Task objective: From the entries below, transcribe exactly the lines between the line holding "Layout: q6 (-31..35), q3" and the line holding "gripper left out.", inclusive; skip all other lines.

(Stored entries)

---*---

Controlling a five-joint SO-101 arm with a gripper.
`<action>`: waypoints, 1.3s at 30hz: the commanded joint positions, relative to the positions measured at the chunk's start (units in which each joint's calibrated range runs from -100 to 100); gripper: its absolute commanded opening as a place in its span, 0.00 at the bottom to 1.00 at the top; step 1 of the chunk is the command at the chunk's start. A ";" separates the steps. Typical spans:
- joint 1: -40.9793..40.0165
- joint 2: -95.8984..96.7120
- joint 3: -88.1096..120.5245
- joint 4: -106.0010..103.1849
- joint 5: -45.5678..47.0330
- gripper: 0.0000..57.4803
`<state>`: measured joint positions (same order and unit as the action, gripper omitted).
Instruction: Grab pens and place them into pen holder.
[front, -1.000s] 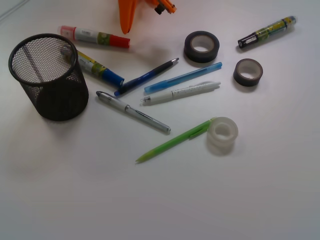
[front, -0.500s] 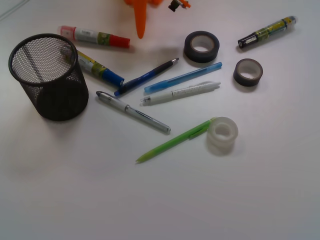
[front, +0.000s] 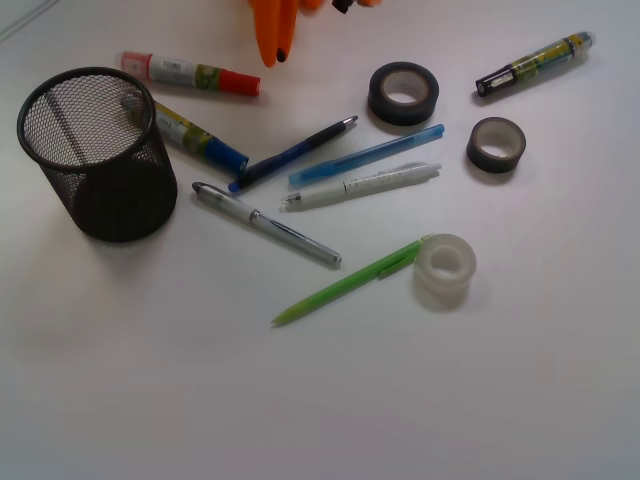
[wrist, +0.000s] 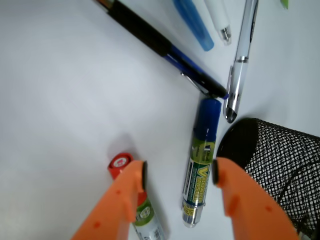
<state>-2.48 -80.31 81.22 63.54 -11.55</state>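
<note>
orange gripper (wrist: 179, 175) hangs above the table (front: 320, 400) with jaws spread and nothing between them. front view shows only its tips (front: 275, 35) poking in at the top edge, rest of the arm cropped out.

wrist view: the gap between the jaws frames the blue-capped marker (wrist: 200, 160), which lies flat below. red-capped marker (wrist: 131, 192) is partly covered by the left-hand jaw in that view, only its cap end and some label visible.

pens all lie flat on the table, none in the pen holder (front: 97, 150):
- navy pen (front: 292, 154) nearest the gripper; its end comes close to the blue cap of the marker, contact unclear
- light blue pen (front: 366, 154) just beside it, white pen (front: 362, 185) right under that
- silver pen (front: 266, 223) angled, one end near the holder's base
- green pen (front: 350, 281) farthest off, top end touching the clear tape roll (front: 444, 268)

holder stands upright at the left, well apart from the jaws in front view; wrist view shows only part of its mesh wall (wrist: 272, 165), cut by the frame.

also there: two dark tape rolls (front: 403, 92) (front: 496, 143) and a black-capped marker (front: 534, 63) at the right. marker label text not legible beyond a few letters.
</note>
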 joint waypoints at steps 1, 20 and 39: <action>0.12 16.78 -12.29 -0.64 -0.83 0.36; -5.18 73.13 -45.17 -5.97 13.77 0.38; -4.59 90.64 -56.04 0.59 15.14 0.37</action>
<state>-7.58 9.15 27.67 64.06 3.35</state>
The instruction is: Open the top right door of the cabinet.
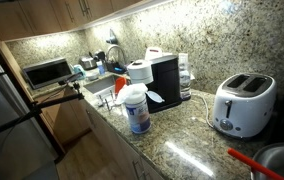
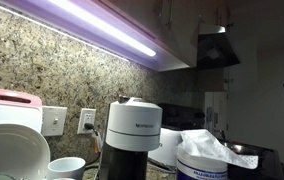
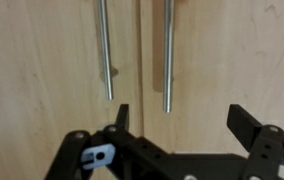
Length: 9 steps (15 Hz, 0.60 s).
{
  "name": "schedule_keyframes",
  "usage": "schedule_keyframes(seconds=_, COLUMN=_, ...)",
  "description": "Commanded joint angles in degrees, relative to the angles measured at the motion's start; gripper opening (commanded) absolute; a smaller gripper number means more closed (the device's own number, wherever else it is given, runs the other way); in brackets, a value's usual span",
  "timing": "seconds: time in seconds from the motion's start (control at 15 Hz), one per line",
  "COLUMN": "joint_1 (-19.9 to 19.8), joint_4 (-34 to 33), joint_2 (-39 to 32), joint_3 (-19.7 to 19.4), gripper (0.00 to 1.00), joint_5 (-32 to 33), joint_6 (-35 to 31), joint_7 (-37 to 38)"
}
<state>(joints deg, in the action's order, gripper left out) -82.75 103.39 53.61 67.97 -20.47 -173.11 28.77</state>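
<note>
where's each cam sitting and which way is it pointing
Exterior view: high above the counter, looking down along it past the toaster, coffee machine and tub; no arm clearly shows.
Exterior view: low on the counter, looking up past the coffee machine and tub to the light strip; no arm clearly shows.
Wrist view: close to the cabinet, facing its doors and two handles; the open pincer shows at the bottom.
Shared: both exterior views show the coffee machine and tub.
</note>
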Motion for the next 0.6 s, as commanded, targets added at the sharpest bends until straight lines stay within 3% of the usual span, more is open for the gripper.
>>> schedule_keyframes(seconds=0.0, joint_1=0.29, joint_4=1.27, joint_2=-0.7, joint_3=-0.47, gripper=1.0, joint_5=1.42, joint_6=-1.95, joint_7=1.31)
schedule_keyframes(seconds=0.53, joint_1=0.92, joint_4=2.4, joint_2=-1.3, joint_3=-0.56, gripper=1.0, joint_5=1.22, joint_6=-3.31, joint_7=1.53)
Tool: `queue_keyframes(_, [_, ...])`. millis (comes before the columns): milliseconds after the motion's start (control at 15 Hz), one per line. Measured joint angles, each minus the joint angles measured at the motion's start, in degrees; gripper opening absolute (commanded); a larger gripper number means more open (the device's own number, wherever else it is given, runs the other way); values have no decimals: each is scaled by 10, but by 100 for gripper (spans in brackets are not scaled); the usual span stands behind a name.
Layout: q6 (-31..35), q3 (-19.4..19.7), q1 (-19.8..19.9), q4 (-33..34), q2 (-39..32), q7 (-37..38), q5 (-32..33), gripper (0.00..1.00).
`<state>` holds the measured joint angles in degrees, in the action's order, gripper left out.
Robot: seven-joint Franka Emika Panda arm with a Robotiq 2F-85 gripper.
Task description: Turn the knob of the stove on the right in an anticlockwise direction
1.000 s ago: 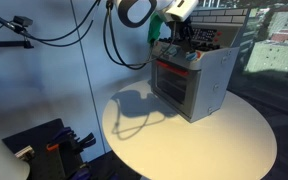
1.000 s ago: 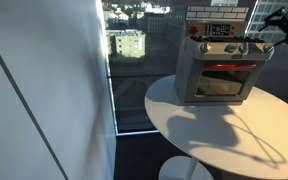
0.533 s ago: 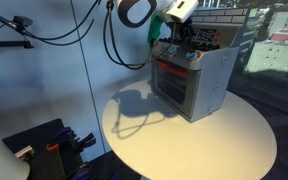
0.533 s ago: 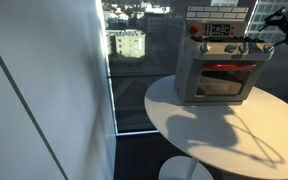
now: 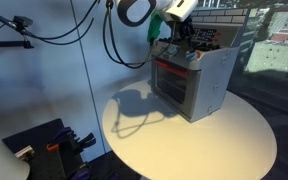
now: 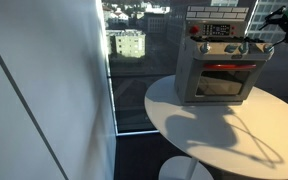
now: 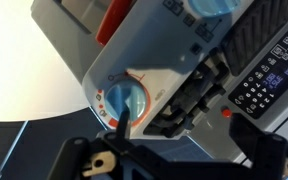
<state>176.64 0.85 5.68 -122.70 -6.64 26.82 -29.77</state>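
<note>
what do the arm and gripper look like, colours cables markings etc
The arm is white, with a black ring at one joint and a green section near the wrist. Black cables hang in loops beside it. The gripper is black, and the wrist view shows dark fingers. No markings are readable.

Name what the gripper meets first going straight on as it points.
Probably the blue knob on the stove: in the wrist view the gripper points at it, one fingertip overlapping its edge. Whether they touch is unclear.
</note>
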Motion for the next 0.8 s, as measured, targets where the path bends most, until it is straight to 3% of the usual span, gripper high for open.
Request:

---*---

Response area:
Layout: q6 (-31..35), q3 (-19.4..19.7), q1 (-19.8..19.9), q4 (-33..34), q2 (-39..32), q7 (-37..38), q5 (-32..33), gripper (0.00..1.00).
`<state>` holds the measured joint angles in degrees, in the action's order, gripper left out.

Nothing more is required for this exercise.